Optimize TDP MMU's .change_pte() handler to prefetch SPTEs in the handler
directly with PFN info contained in .change_pte() to avoid that each vCPU
write that triggers .change_pte() must undergo twice VMExits and TDP page
faults.

When there's a running vCPU on current pCPU, .change_pte() is probably
caused by a vCPU write to a guest page previously faulted in with a vCPU
read.

Detailed sequence as below:
1. vCPU reads to a guest page.

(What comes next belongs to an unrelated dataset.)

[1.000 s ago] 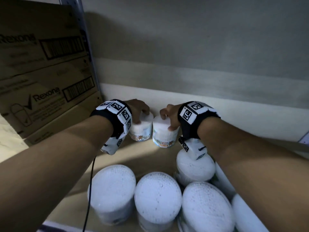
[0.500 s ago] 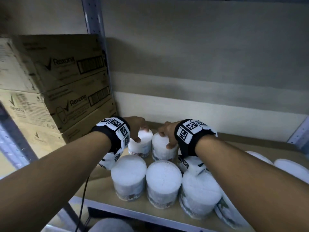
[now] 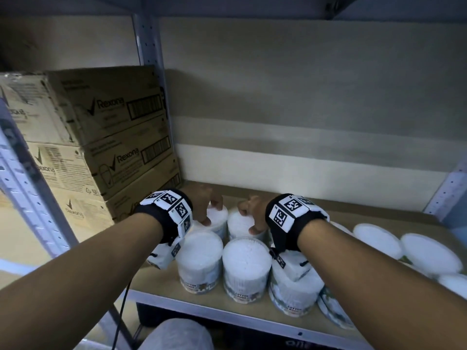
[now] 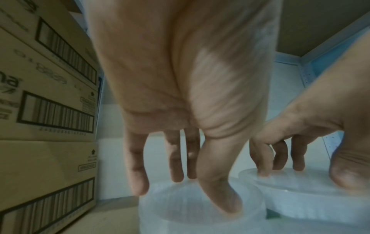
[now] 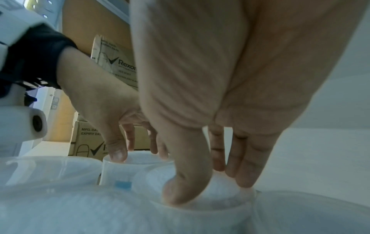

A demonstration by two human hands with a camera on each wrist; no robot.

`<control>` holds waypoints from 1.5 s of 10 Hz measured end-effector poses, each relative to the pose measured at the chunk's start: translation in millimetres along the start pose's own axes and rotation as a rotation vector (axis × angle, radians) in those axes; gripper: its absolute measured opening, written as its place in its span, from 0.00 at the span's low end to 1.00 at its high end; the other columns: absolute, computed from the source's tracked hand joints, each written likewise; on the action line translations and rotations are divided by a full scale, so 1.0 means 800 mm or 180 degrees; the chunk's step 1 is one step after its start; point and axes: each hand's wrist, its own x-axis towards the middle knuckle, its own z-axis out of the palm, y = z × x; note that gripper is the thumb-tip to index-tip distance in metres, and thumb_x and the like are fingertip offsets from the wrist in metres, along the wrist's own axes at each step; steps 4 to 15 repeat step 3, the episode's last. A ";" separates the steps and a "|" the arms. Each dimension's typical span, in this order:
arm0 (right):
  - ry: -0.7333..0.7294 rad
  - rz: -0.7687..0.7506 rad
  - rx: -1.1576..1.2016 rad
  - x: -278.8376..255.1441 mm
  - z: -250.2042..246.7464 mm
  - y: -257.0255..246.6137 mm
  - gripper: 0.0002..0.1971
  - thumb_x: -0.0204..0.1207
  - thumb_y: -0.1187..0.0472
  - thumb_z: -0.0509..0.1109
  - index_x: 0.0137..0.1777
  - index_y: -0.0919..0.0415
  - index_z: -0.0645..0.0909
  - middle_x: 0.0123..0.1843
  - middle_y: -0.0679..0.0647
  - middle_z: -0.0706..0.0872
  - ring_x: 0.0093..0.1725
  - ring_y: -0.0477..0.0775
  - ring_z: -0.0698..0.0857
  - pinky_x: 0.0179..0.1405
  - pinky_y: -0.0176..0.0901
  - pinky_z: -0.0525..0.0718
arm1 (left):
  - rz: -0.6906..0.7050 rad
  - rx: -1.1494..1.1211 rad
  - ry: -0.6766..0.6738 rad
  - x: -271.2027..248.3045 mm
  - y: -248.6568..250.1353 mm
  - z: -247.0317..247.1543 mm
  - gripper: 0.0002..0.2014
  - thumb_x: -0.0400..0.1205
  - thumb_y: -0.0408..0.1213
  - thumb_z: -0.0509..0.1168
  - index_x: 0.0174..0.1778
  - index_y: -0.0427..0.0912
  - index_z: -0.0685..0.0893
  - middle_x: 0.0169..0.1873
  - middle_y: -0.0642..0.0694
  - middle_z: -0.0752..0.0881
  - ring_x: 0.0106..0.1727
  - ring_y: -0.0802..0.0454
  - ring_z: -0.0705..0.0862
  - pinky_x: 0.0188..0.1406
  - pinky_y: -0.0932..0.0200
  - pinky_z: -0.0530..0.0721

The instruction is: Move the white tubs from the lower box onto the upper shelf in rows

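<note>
Two white tubs stand side by side in the back row of the upper shelf (image 3: 379, 215). My left hand (image 3: 203, 210) grips the left tub (image 3: 218, 219) from above, fingertips on its far rim and thumb on the near rim. The right hand (image 3: 252, 218) holds the right tub (image 3: 238, 224) the same way. In the left wrist view the left hand (image 4: 190, 190) reaches down over its tub (image 4: 180, 213). In the right wrist view the right hand (image 5: 212, 186) clasps the lid of its tub (image 5: 210, 212). Three more tubs (image 3: 246, 258) form a front row under my wrists.
Stacked Rexona cardboard boxes (image 3: 108, 147) fill the shelf's left side behind a metal upright (image 3: 149, 46). Several tubs (image 3: 429, 253) lie tilted at the right near another upright (image 3: 449, 188). A wrapped white bundle (image 3: 177, 334) shows below the shelf's front edge.
My head has pulled back, so more of the shelf and boxes shows. Both hands have stayed on the two back tubs, which have not visibly shifted.
</note>
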 end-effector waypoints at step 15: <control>0.0374 0.0159 0.0882 -0.027 -0.005 0.011 0.20 0.76 0.53 0.71 0.66 0.58 0.78 0.70 0.54 0.77 0.67 0.56 0.79 0.66 0.45 0.77 | -0.0257 -0.0464 0.0104 -0.001 0.002 0.001 0.27 0.76 0.34 0.69 0.73 0.47 0.75 0.66 0.48 0.82 0.65 0.50 0.81 0.63 0.59 0.81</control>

Though the page is in RW memslot, both
primary MMU and KVM's secondary MMU are mapped with read-only PTEs
during page fault.
2. vCPU writes to this guest page.
3. VMExit and kvm_tdp_mmu_page_fault() calls GUP and COW are triggered, so
.invalidate_range_start(), .change_pte() and .invalidate_range_end()
are call successively.
4. kvm_tdp_mmu_page_fault() returns retry because it will always find
current page fault is stale because of the increased mmu_invalidate_seq
in .invalidate_range_end().
5. VMExit and page fault again.
6. Writable SPTE is mapped successfully.

That is, each guest write to a COW page must trigger VMExit and KVM TDP
page fault twice though .change_pte() has notified KVM the new PTE to be
mapped.

Since .change_pte() is called in a point that's ensured to succeed in
primary MMU, prefetch the new PFN directly in .change_pte() handler on
secondary MMU (KVM MMU) can save KVM the second VMExit and TDP page fault.

During tests on my environment with 8 vCPUs and 16G memory with no assigned
devices, there're around 8000+ (with OVMF) and 17000+ (with Seabios) TDP
page faults saved during each VM boot-up; around 44000+ TDP page faults
saved during booting a L2 VM with 2G memory.

Signed-off-by: Yan Zhao <yan.y.zhao@xxxxxxxxx>
---
arch/x86/kvm/mmu/tdp_mmu.c | 69 +++++++++++++++++++++++++++++++++++++-
1 file changed, 68 insertions(+), 1 deletion(-)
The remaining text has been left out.